_Action item_.
All of the lines below need to be copied exactly, apart from the pictures.

Given material START

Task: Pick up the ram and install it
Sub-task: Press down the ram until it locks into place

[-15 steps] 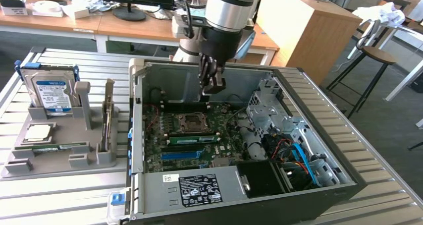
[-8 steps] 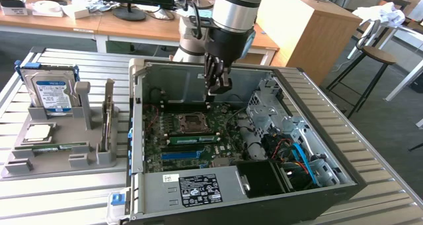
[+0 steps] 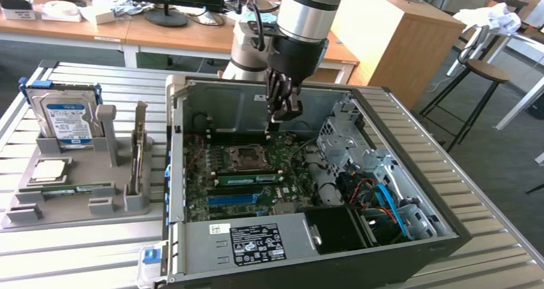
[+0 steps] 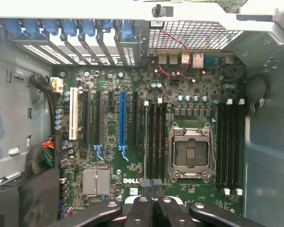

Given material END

_Result_.
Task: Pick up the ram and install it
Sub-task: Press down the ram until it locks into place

[-15 steps] 
[-8 steps] 
[+0 steps] 
[+0 steps] 

This answer is complete as written.